In late August, 2012 I received a phone call. It was the director of one of the National Park Service Seasonal Law Enforcement Training Programs (SLETP). After a short interview he offered me a position in the upcoming academy class. Attending the SLETP is the first step to becoming a law enforcement park ranger. It is a full-time 14 week law enforcement academy. I had my reservations about becoming a police officer but that is just one aspect of what law enforcement rangers do. They are police, EMT's, paramedics, firefighters, naturalists, and search and rescue. Think of any emergency that may come up in a national park and they respond to it. Most parks or areas of parks are so remote that they are it. I don't believe the public truly understands what they are or what is expected of them. They are the life line. When the shit hits the fan backup is either an hour out or there is none. They must be self reliant problem solvers who are quick on their feet. They are called out in the worst of conditions often in the middle of the night to help stranded, injured, and dieing people. They have to be able to go from arresting someone for DUI after wrestling them into cuffs to dawning their turnouts and fighting a fire to putting on a harness and rappelling over the edge to rescue a fallen climber to giving a foreign visitor driving directions. Possibly all in the same shift. They do it all. Not only that, they do it well. I wanted to be that. 
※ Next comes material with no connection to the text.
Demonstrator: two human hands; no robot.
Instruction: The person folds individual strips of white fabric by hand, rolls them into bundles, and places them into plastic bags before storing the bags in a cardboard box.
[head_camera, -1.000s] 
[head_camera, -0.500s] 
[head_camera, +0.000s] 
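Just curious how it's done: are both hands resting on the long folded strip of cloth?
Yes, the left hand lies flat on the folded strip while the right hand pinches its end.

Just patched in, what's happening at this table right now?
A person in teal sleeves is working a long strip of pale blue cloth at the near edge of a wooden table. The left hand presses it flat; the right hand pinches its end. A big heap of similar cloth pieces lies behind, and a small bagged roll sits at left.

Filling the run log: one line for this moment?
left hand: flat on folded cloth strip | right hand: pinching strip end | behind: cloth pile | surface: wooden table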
April 29th, 2013 I graduated from the National Park Service Seasonal Law Enforcement Training Program top of my class. I maintained a 99% GPA, won the sharpshooter award, tied for top in academics, and was voted by my class as the "most likely to out-drive the criminal". I was awarded the "McGinn and Axelson Scholarship", a scholarship given in honor of Glen Canyon National Recreation Area Chief Ranger Brent McGinn and Ranger Laurie Axelson who died in an off-duty plane crash in 2010. It was undoubtedly one of the proudest moment in my life and the greatest honor. I had never done so well in school in my entire life.
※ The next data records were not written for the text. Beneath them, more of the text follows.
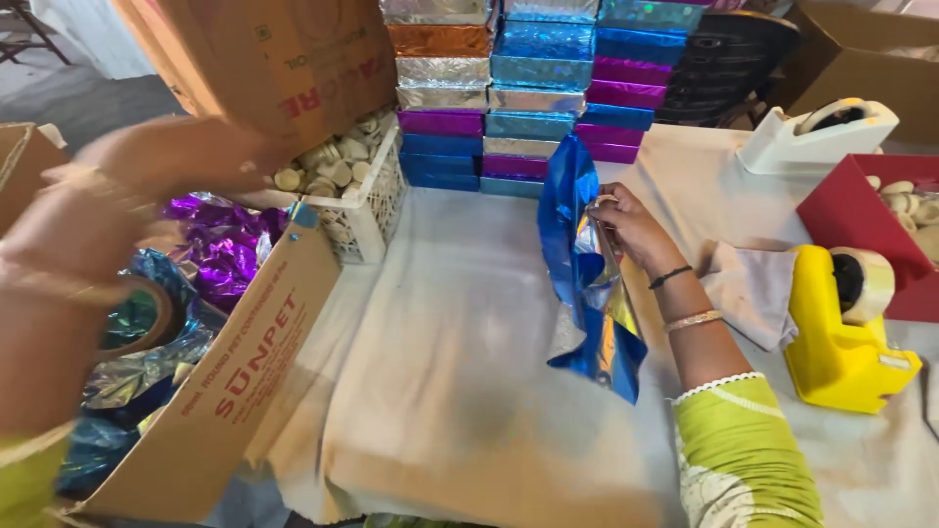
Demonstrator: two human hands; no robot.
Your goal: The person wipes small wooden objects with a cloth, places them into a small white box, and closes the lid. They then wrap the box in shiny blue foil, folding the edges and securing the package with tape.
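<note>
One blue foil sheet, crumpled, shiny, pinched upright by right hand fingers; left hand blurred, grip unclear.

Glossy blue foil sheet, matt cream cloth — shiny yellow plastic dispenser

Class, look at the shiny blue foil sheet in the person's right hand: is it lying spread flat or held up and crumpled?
Held up and crumpled: the shiny blue foil sheet hangs from the right hand above the white cloth.
</note>
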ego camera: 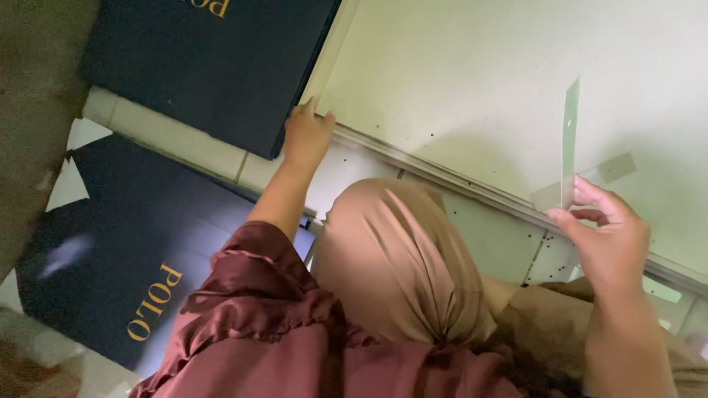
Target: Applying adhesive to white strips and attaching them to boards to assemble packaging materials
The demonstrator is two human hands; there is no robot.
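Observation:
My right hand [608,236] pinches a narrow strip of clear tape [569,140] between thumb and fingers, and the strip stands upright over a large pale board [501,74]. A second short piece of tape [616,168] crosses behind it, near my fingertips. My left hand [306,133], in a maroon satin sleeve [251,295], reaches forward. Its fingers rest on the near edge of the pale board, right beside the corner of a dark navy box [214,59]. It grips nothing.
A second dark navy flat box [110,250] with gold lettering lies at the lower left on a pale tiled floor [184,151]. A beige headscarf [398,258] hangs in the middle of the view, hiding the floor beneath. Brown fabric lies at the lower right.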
My technical rescue class.
Government sequestration was on the horizon. Federal jobs were hard to come by so after doing another season as a field biologist I took an internship with the National Park Service Investigative Services Branch (ISB) at the Grand Canyon Field Office. There are a lot of people who want to be a park ranger many of whom are very qualified. I had to set myself apart. Graduating top of my class was not enough. I enrolled in an EMT program in Flagstaff, volunteered to staff the park ambulance, respond to trail calls, and take care of the patrol horses. I attended all the trainings they would let me go to. When the chance to attend the National Park Service Technical Rescue Class at Canyonlands National Park in Utah came up, I begged for them to send me. When you know what you want you can't just expect the world to make it happen. You have to have the fortitude to make it happen.

First week on patrol.

It all paid off. After volunteering for over 6 months at Grand Canyon National Park I was offered a
seasonal law enforcement park ranger position at Glen Canyon National Recreation Area on the Arizona Utah border. On May 5th, 2014 I became a United Stated Park Ranger. I put on the iconic flat hat and green and gray for the first time. And the best part of all, I could see how each portion of my life had brought me to this moment. It made sense. I had been waiting my entire life.